Uygulamalı ve pilot tabanlı okullar olarak örneklerimize devam edecek olursak; bölgedeki Eğitim Bilimleri Enstitüsü’nün ekonomisi ve bölgedeki ilkokulların desteği ile bilgisayarlı ve hızlı bir şekilde uygulanan diğer yabancı diller içinde okuma yazma testleri geliştirilmektedir. Proje odaklı okul ortakları sağlandığında bu projeye katılarak İspanyolca konuşan öğrencilerine bağlılıklarını ve iletişimde kaldıklarını göstermiştir.

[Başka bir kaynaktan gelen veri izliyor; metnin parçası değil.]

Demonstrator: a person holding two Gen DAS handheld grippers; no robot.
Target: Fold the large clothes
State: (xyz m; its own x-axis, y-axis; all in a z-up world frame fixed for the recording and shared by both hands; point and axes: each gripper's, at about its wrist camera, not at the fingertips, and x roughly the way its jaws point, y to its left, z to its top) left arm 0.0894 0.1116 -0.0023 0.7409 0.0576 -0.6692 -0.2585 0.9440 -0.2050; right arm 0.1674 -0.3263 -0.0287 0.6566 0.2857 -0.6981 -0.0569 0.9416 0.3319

Çocukların dil başarının sağlanmasında dil eğitimi verilirken tekrar işlemleri hem sınıfta yer alan konuyu pekiştirilmesini ve derse katılamayan çocukların eksikliklerini giderebilmesi açısından pozitif bir yaklaşım olmaktadır. Derste işlenen konuların çocukların günlük yaşantılarından seçilmesi hem konu üzerinde ilgiyi artıracak hem de ölçme ve değerlendirme anında somut bir fayda sağlayacaktır.
İngilizce eğitiminde öğrenmeyi etkileyen faktörlerin olmasıyla birlikte ölçme ve değerlendirme testlerinin de uygulanması açısından sistemli metotlar bulunmaktadır. Çocukların öğrenme stilleri, eğitimcinin öğretim programı ve yöntemi, sınıf içinde kullanılan somut ve dijital materyaller, branş öğretmeninden sonra sınıf öğretmeninin ve velilerinin ikinci dile karşı bakış açısı, çocukların çevresinde İngilizceye olan topluluğu görmesi, akranlarıyla yabancı dil alanında anlık aktiviteleri gerçekleştirmesi, çocuğun temel dilinin gelişimi hem öğrenmeyi hem de eğitimciler açısından ölçme ve değerlendirme uygulamalarını seçebilecek ve planlama yapabilecektir.